Task statement
In the material below, find all lines with the string "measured" and copy them.

Data excerpt
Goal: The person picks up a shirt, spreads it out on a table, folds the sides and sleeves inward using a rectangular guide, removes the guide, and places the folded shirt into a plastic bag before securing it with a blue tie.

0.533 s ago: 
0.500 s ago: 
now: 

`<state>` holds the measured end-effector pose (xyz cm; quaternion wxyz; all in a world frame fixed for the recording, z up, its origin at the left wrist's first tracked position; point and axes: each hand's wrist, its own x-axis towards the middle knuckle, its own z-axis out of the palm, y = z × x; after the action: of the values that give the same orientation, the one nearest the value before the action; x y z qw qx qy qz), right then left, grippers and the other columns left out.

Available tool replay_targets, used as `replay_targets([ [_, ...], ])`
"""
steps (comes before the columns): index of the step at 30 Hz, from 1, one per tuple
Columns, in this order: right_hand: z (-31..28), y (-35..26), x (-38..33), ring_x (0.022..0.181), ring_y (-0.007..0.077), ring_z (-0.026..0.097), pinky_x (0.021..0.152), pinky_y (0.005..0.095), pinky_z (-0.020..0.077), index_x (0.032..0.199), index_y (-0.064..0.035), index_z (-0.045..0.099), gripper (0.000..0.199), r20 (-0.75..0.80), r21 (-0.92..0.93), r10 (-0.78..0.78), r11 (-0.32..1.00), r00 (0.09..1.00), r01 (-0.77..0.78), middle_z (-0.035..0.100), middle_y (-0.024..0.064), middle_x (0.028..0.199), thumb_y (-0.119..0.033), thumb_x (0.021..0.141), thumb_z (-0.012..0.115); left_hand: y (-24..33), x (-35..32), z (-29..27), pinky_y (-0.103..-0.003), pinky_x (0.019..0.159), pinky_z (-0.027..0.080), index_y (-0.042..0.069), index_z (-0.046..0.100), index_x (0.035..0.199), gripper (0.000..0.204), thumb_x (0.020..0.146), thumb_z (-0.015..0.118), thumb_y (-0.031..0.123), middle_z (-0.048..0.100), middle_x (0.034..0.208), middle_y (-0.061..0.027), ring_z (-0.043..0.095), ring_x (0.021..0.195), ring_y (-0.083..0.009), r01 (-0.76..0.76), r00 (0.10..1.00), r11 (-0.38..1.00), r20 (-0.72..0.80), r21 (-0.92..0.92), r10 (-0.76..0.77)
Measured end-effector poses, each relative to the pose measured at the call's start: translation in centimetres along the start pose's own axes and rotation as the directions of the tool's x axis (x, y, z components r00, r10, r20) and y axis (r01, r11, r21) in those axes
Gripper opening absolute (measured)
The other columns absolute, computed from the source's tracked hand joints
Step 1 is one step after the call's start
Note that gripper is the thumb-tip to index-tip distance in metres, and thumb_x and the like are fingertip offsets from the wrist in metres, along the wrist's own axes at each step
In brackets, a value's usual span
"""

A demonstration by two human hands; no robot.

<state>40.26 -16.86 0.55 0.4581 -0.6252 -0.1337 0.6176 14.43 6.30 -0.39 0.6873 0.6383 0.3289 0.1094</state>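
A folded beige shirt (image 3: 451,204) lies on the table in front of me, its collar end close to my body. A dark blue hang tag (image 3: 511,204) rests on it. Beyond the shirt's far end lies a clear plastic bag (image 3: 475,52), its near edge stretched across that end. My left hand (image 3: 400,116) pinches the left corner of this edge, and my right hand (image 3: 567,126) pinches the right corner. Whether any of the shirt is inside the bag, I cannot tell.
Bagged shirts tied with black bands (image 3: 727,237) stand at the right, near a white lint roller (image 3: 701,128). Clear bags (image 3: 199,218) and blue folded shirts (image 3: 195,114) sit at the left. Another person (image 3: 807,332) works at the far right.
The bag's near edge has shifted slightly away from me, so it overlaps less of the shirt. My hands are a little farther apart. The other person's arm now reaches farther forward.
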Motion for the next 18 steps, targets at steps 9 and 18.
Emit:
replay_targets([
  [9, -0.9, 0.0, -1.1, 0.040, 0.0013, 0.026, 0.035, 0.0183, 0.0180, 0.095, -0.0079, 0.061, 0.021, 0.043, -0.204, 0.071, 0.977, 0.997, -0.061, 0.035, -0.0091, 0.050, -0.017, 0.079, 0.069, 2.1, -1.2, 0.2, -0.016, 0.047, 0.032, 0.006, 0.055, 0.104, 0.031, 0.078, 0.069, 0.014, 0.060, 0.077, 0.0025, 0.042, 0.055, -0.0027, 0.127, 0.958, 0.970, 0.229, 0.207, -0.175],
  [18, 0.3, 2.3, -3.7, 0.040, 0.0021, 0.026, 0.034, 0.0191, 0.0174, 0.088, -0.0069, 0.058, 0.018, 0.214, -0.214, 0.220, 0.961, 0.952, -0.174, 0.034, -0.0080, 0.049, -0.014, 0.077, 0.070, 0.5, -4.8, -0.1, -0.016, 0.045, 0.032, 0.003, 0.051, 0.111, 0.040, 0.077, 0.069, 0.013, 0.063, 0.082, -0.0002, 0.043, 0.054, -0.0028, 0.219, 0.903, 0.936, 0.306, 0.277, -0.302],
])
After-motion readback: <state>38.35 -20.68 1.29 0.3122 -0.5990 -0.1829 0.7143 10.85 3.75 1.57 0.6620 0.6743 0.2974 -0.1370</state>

Task response
`<state>` holds the measured end-effector pose (xyz cm; quaternion wxyz; all in a world frame fixed for the recording, z up, its origin at the left wrist's first tracked position; point and axes: each hand's wrist, its own x-axis towards the middle knuckle, its own z-axis out of the palm, y = z × x; after the action: of the values that give the same orientation, the one nearest the value before the action; x y z qw qx qy qz), right then left, grippers and the other columns left out.
Measured end-effector poses, each relative to the pose measured at the call's start: translation in centimetres along the start pose's own axes and rotation as the directions of the tool's x axis (x, y, z components r00, r10, r20) and y axis (r01, r11, r21) in those axes
Gripper opening absolute (measured)

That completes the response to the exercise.